S.P occurs when dy/dx=0, (Inx-1)/Inx^2-1=0
Inx-1-Inx^2/Inx^2=0

Inx-1-Inx^2=0
In(x/x^2)-1=0
In(1/x)=1
1/x=e
therefore x=1/e aprrox ( 0.3678...)

When x=1/e, dy/dx=0, when x=0.3, dy/dx<0 and when x=0.4, dy/dx>0
So, x=1/e is a minimum T.P. Y-value ( resub): y=(1/e)In(1/e)-(1/e)=1/e[In(1/e)-1]
So the minimum T.P is (1/e, 1/e(In1/e-1))

For the inflection its the same process but u must check concavity change. Type the equation into the program "graphmatica" to see what graph it yields.

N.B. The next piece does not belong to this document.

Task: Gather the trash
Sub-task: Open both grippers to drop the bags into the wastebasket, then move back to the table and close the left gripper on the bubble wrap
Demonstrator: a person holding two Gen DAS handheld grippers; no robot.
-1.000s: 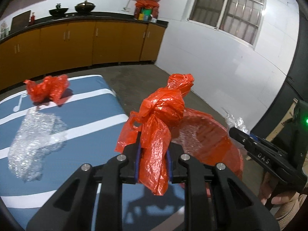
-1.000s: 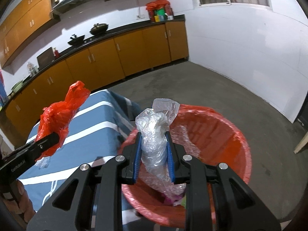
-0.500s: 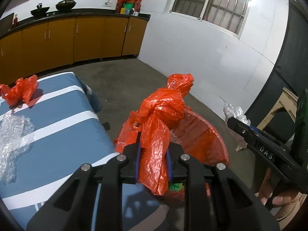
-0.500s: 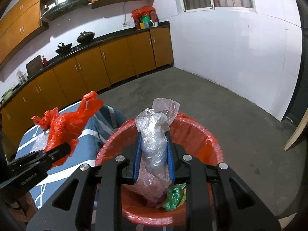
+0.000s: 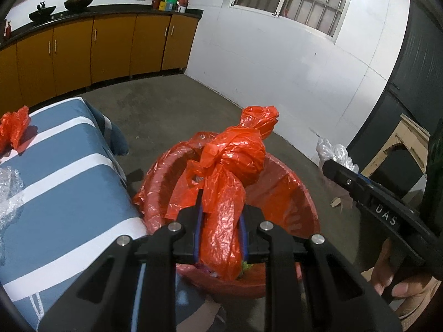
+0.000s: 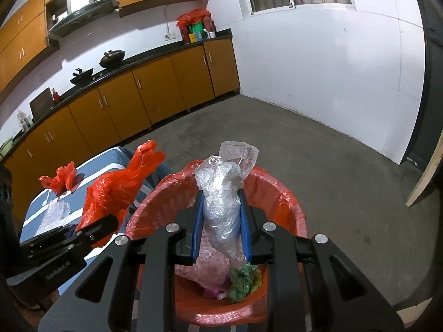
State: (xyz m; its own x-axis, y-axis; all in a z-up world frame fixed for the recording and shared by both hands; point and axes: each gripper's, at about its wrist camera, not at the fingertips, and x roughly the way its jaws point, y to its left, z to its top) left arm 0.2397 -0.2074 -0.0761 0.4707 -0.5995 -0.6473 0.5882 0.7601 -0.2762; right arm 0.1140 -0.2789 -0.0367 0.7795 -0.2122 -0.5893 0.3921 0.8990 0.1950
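Both hands had carried their loads from table [image 5: 69,193] to over the bin [image 6: 290,207]. Left gripper [image 5: 220,227] clamped a red bag [image 5: 229,166]; right gripper [image 6: 221,221] clamped bubble wrap [image 6: 221,191]. Release appeared due next.

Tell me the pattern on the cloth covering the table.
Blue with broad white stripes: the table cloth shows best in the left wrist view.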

um...i really can't see what you're doing.. are you using the quotient differentiating rule, cas that wont work

if y = xlnx -x

then using product rule (uv' + vu')
y' = x(1/x) + 1*lnx - 1 = Inx

and y' = 0 when x = 1... testing close points to see whether max or minimum turning point, and we find that it is a minimum turning point.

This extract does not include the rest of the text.